Eça de Queirós, no entanto, responde a seus críticos, como
Machado, ao escrever a nota introdutória à segunda edição
do livro, em 1880:
"O Crime do Padre Amaro recebeu no Brasil e em Portugal
alguma atenção da critica, quando foi publicado
ulteriormente um romance intitulado O Primo Basílio. E no
Brasil e em Portugal escreveu-se (sem todavia se aduzir
nenhuma prova efectiva) que O Crime do Padre Amaro era
uma imitação do romance do sr. E. Zola - La Faute de
l'Abbé Mouret; ou que este livro do autor do Assomoir e de
outros magistrais estudos sociais sugerira a ideia, as
personagens, a intenção de O Crime do Padre Amaro. Eu
tenho algumas razões para crer que isto não é correcto.
O Crime do Padre Amaro foi escrito em 1871, lido a alguns
amigos em 1872, e publicado em 1874. O livro do sr. Zola,
La Faute de l'Abbé Mouret (que é o quinto volume da série
Rougon Macquart), foi escrito e publicado em 1875. Mas
(ainda que isto pareça sobrenatural) eu considero esta
razão apenas como subalterna e insuficiente. Eu podia,
enfim, ter penetrado no cérebro, no pensamento do sr.
Zola, e ter avistado, entre as formas ainda indecisas das
suas criações futuras, a figura do abade Mouret…

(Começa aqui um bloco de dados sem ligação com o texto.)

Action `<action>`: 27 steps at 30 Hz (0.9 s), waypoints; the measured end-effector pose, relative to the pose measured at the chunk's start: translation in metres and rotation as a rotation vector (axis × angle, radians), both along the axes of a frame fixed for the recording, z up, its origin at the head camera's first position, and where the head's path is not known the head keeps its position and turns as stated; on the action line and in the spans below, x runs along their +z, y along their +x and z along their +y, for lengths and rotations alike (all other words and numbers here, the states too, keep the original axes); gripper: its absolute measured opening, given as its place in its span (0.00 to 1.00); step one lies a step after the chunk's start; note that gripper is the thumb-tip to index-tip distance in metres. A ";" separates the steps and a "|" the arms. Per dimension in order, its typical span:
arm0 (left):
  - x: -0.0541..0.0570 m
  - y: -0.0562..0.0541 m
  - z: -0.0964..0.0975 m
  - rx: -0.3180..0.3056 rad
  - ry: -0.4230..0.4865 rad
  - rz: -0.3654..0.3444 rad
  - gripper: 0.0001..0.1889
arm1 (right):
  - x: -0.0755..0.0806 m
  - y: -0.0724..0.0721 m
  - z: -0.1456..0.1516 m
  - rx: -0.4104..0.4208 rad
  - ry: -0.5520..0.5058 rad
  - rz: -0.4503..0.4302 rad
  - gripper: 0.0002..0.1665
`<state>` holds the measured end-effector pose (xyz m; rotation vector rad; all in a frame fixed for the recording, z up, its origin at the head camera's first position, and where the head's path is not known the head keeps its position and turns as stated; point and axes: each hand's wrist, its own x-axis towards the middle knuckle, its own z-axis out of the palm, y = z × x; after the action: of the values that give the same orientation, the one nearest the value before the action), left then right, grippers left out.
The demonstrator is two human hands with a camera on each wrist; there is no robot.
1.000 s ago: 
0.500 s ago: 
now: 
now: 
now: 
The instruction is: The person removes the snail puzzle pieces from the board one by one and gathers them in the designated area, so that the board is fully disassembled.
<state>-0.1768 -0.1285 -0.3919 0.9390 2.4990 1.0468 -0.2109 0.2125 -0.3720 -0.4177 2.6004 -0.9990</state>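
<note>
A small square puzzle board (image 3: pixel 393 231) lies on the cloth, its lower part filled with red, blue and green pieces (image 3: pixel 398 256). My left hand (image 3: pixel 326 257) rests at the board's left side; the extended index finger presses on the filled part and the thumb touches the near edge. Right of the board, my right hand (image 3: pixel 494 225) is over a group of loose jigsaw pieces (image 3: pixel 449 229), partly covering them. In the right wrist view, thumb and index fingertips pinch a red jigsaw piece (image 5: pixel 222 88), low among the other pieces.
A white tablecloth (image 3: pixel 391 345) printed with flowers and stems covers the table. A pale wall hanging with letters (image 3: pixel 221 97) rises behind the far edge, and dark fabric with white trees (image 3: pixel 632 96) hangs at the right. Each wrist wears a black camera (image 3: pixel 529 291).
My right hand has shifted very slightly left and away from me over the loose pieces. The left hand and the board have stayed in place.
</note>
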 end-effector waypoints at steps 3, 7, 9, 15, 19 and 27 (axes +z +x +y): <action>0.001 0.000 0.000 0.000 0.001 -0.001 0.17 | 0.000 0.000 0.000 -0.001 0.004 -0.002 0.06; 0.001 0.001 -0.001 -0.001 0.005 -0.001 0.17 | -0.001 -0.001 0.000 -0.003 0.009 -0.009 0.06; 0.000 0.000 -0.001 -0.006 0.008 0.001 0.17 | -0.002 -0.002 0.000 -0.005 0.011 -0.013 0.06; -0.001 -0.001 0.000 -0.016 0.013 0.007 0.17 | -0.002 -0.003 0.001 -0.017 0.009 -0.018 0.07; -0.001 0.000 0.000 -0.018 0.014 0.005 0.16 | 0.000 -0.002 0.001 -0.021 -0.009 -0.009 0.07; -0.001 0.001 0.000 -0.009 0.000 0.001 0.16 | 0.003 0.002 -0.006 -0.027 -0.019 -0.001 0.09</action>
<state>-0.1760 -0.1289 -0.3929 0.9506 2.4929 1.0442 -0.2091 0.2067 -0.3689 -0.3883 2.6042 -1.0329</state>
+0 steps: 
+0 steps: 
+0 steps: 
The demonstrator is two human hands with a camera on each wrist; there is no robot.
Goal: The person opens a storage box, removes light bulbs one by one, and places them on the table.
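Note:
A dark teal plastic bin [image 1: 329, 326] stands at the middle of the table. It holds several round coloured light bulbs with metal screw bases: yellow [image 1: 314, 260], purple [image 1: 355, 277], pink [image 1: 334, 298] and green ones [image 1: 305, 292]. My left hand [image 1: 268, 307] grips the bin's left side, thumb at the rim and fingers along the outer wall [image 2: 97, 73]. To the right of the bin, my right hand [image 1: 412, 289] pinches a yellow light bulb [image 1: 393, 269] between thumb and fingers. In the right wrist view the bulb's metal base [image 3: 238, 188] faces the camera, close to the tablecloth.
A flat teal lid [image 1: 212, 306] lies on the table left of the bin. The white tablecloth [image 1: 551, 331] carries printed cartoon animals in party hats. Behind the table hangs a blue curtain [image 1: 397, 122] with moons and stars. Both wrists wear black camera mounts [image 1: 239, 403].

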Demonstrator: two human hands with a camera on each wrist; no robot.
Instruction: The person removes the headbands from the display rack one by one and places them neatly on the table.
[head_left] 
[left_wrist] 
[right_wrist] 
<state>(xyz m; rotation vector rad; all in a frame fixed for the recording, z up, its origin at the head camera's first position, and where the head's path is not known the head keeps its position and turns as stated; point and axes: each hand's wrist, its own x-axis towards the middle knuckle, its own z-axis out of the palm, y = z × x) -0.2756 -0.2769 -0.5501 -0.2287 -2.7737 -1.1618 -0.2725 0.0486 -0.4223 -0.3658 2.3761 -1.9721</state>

O que, segundo penso, mostra melhor que a acusação
carece de exactidão, é a simples comparação dos dois
romances…
Os criticos inteligentes que acusaram o Crime do Padre
Amaro de ser apenas uma imitação da Faute de l'Abbé
Mouret não tinham infelizmente lido o romance maravilhoso
do sr. Zola, que foi talvez a origem de toda a sua glória. A
semelhança casual dos dois titulos induziu-os em erro. Com
conhecimento dos dois livros, só uma obtusidade córnea ou
uma má fé cinica poderia assemelhar esta bela alegoria
idilica, a que está misturado o patético drama de uma alma
mistica, ao Crime do Padre Amaro, que, como podem ver
neste novo trabalho, é apenas, no fundo, uma intriga de
clérigos e de beatas tramada e murmurada à sombra de
uma velha Sé de província portuguesa.